EXERCISE → Copy the following data exactly and drop the pictures.

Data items
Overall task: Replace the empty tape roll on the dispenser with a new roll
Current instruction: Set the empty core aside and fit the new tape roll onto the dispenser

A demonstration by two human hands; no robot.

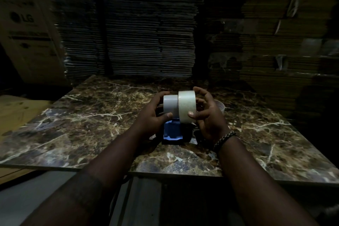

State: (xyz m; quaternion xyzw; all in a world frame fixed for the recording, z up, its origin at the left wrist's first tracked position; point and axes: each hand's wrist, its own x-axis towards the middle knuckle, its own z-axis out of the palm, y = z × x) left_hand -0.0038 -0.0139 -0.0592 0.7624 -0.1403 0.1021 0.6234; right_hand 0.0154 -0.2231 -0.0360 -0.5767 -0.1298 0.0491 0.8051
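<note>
Storeroom — stacked flattened cartons (150,29), boxes (27,29)

We read one brand only: "LG" with round logo, printed dark on side of cardboard carton (27,42), far left, standing beside marble-pattern table (91,115). Below logo we note dark bar and further print lines on same carton, too blurred to read. We find no legible marking on tape rolls, dispenser, stacked flat cardboard behind table.
</note>
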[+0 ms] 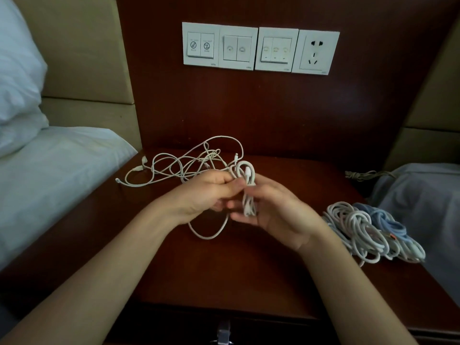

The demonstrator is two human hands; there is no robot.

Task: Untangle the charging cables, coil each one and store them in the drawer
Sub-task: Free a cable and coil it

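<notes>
Above the middle of the dark wooden nightstand [249, 275], both hands hold a partly wound white cable coil [249, 188]. My left hand [206, 192] pinches its upper part with curled fingers. My right hand [268, 210] cradles the coil from below and the right, fingers curled around it. A loose loop of the same cable [209, 232] hangs down onto the tabletop. Behind the hands lies a tangle of thin white cables [184, 163]. The drawer front with its metal handle [224, 332] shows at the bottom edge, closed.
A pile of coiled white and light blue cables [371, 230] sits at the nightstand's right edge. Beds flank it: white bedding [49, 170] on the left, grey bedding [423, 195] on the right. A switch and socket panel [258, 48] is on the wall behind.
</notes>
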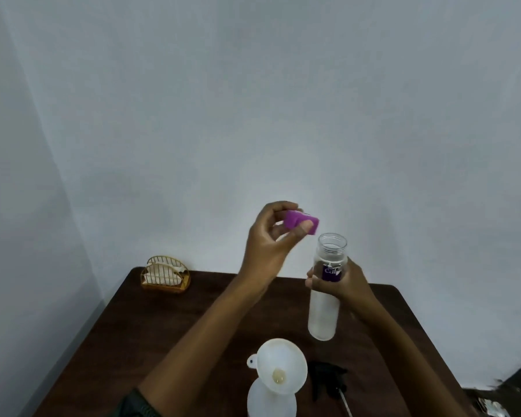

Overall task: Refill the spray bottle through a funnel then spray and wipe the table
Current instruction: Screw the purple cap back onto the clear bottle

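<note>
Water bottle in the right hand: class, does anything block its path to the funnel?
Nothing visible does. The water bottle, uncapped, is held in the right hand above the table; the funnel sits open in the spray bottle just below. The left hand holds the purple cap aside.

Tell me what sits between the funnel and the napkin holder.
Head view: only the left forearm crosses above bare table between funnel and napkin holder.
</note>
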The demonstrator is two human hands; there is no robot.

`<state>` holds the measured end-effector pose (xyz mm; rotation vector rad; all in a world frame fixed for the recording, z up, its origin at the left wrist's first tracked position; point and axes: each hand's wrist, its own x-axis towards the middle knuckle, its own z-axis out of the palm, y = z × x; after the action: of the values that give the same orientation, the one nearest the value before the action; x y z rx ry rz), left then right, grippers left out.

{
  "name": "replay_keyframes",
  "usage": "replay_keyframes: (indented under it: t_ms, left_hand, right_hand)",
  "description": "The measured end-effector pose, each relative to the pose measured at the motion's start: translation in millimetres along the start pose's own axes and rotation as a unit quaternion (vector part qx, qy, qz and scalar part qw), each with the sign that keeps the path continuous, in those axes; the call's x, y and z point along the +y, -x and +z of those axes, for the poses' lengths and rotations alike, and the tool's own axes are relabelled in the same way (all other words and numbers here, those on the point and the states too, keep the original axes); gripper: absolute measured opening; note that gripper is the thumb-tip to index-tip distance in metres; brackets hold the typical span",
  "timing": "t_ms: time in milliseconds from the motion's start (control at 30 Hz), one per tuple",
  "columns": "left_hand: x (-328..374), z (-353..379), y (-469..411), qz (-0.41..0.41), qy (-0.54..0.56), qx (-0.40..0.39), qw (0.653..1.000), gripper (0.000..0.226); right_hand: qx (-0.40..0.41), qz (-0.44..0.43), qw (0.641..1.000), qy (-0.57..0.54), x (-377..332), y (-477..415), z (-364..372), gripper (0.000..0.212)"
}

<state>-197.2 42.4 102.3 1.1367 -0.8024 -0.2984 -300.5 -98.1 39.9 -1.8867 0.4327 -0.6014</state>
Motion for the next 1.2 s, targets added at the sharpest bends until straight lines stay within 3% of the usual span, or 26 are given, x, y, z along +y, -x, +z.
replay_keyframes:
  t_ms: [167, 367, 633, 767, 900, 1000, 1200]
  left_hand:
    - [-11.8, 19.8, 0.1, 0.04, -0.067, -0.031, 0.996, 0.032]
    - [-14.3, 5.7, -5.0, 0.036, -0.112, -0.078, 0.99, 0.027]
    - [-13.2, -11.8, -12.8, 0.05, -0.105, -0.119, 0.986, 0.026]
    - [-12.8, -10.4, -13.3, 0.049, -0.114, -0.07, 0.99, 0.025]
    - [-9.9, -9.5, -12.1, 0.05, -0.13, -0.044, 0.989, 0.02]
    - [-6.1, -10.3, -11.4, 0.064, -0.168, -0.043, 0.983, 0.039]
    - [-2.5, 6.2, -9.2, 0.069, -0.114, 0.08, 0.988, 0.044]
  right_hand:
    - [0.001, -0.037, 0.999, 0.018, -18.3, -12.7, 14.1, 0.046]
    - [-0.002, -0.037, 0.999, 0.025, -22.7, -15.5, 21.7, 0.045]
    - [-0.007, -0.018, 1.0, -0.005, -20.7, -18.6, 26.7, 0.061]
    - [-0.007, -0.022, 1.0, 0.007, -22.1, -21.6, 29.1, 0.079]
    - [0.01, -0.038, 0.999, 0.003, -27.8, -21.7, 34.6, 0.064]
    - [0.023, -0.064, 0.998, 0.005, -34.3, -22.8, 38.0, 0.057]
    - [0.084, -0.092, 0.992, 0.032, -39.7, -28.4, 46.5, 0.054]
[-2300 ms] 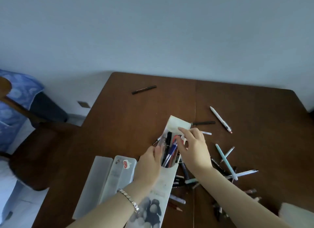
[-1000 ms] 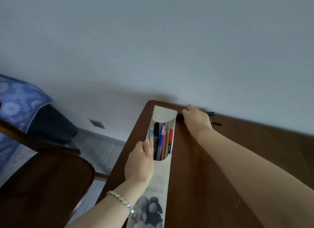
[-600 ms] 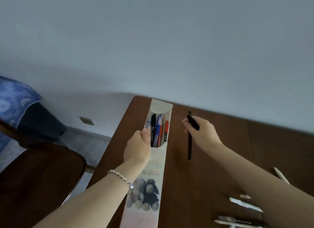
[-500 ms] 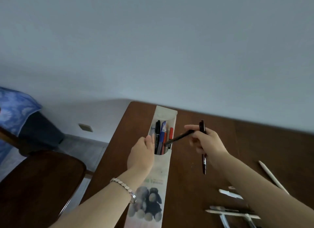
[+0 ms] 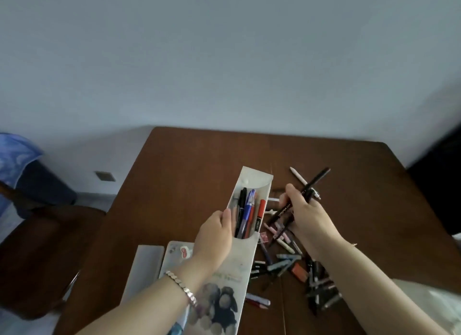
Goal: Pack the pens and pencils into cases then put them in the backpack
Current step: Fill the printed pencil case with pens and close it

COMPLETED EXERCISE →
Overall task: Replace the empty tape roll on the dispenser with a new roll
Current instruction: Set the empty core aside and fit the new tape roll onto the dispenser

A demonstration by two human hands; no robot.


State: (xyz m; quaternion xyzw; all in a world frame fixed for the recording, z up, its origin at the left wrist's first tracked position; point and axes: each hand's wrist, its own x-axis towards the middle knuckle, its own z-axis out of the palm, y = z × x) left_hand -0.0038 -0.0139 -0.0592 0.7624 -0.1403 0.1021 0.6234; right_hand 0.0154 -0.2231 -0.0360 -0.5767 -0.1298 0.0491 0.8051
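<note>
Storeroom — stacked flattened cartons (150,29), boxes (27,29)

We read one brand only: "LG" with round logo, printed dark on side of cardboard carton (27,42), far left, standing beside marble-pattern table (91,115). Below logo we note dark bar and further print lines on same carton, too blurred to read. We find no legible marking on tape rolls, dispenser, stacked flat cardboard behind table.
</note>
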[+0 ms] 

The demonstrator is two human hands; there is no robot.

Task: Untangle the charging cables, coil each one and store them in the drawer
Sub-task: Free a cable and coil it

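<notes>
Above the middle of the dark wooden nightstand [249, 275], both hands hold a partly wound white cable coil [249, 188]. My left hand [206, 192] pinches its upper part with curled fingers. My right hand [268, 210] cradles the coil from below and the right, fingers curled around it. A loose loop of the same cable [209, 232] hangs down onto the tabletop. Behind the hands lies a tangle of thin white cables [184, 163]. The drawer front with its metal handle [224, 332] shows at the bottom edge, closed.
A pile of coiled white and light blue cables [371, 230] sits at the nightstand's right edge. Beds flank it: white bedding [49, 170] on the left, grey bedding [423, 195] on the right. A switch and socket panel [258, 48] is on the wall behind.
</notes>
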
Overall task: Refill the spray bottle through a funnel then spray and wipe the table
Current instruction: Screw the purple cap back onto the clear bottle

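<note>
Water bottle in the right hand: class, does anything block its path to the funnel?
Nothing visible does. The water bottle, uncapped, is held in the right hand above the table; the funnel sits open in the spray bottle just below. The left hand holds the purple cap aside.

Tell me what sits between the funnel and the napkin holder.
Head view: only the left forearm crosses above bare table between funnel and napkin holder.
</note>
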The demonstrator is two human hands; there is no robot.

`<state>` holds the measured end-effector pose (xyz mm; rotation vector rad; all in a world frame fixed for the recording, z up, its origin at the left wrist's first tracked position; point and axes: each hand's wrist, its own x-axis towards the middle knuckle, its own z-axis out of the palm, y = z × x; after the action: of the values that give the same orientation, the one nearest the value before the action; x y z rx ry rz), left then right, grippers left out.

{
  "name": "replay_keyframes",
  "usage": "replay_keyframes: (indented under it: t_ms, left_hand, right_hand)",
  "description": "The measured end-effector pose, each relative to the pose measured at the motion's start: translation in millimetres along the start pose's own axes and rotation as a unit quaternion (vector part qx, qy, qz and scalar part qw), each with the sign that keeps the path continuous, in those axes; the call's x, y and z point along the +y, -x and +z of those axes, for the poses' lengths and rotations alike, and the tool's own axes are relabelled in the same way (all other words and numbers here, those on the point and the states too, keep the original axes); gripper: absolute measured opening; note that gripper is the thumb-tip to index-tip distance in metres; brackets hold the typical span",
  "timing": "t_ms: time in milliseconds from the motion's start (control at 30 Hz), one per tuple",
  "columns": "left_hand: x (-328..374), z (-353..379), y (-469..411), qz (-0.41..0.41), qy (-0.54..0.56), qx (-0.40..0.39), qw (0.653..1.000), gripper (0.000..0.226); right_hand: qx (-0.40..0.41), qz (-0.44..0.43), qw (0.641..1.000), qy (-0.57..0.54), x (-377..332), y (-477..415), z (-364..372), gripper (0.000..0.212)"
}

<state>-197.2 42.4 102.3 1.1367 -0.8024 -0.2984 -300.5 -98.1 39.9 -1.8867 0.4327 -0.6014</state>
Motion for the next 1.2 s, targets added at the sharpest bends until straight lines stay within 3% of the usual span, or 26 are given, x, y, z along +y, -x, +z.
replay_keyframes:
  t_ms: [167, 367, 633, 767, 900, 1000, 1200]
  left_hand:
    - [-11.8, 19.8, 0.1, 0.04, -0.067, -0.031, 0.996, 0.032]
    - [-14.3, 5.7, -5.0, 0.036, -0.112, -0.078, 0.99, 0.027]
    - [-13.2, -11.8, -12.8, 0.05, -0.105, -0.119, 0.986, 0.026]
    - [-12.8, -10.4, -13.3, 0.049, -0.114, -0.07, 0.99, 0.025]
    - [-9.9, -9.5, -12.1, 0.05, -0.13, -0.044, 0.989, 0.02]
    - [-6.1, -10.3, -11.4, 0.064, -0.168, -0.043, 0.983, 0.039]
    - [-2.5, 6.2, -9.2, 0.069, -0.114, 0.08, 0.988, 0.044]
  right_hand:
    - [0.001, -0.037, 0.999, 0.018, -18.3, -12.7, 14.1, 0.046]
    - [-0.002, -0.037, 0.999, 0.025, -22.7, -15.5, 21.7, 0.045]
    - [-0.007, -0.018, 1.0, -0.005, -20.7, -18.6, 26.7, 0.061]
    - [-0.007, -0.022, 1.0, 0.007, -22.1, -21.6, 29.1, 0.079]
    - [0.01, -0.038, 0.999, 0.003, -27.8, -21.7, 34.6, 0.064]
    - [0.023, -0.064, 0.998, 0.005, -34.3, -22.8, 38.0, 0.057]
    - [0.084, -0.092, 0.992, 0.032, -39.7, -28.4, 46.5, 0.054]
[-2300 ms] 
[-1000 ms] 
[-600 ms] 
[-500 ms] 
[+0 ms] 
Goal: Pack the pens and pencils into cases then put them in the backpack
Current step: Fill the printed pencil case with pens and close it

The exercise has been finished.